- EXERCISE BRIEF: Return the data exactly, apart from leaving out the pictures.

§

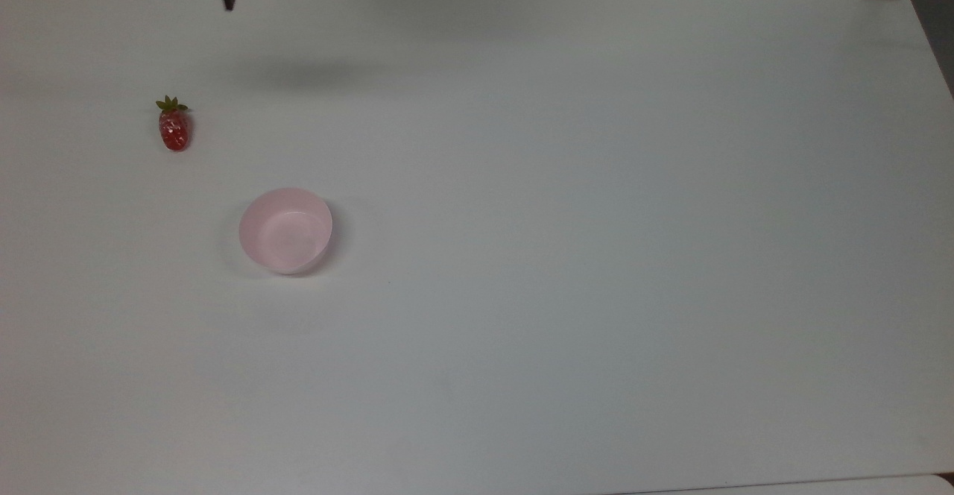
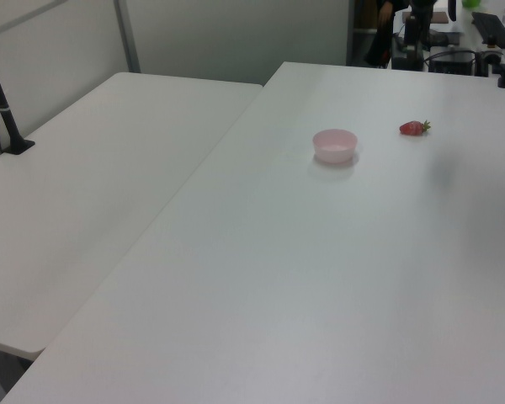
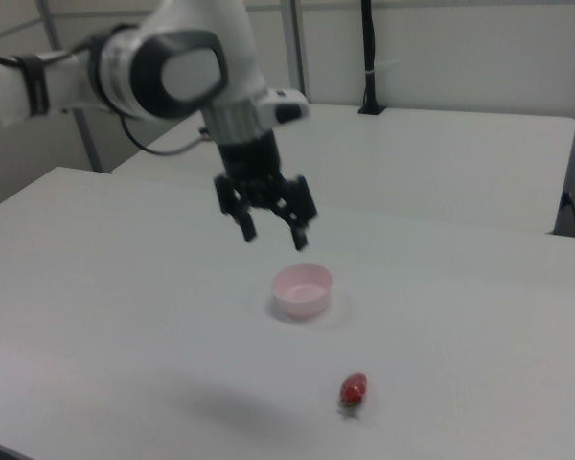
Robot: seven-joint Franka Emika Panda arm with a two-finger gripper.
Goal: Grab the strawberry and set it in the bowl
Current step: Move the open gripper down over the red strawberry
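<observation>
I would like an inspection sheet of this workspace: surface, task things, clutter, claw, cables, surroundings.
Surface: white table, bare apart from the two task things.
Task things: strawberry lies on the table, apart from the bowl; the bowl stands upright with nothing inside.
Clutter: nothing seen.
Claw: claw open, holding nothing, hanging in the air above the table.
Cables: a dark cable hangs under the arm.
Surroundings: second white table alongside, with a black post on it.
</observation>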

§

- ANSWER SECTION:
Robot: seven-joint Franka Emika Panda arm with a two-finger gripper.
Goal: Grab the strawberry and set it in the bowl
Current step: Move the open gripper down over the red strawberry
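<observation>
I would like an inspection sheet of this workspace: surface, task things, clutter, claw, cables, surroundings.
Surface: white table, bare apart from the two task things.
Task things: strawberry lies on the table, apart from the bowl; the bowl stands upright with nothing inside.
Clutter: nothing seen.
Claw: claw open, holding nothing, hanging in the air above the table.
Cables: a dark cable hangs under the arm.
Surroundings: second white table alongside, with a black post on it.
</observation>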

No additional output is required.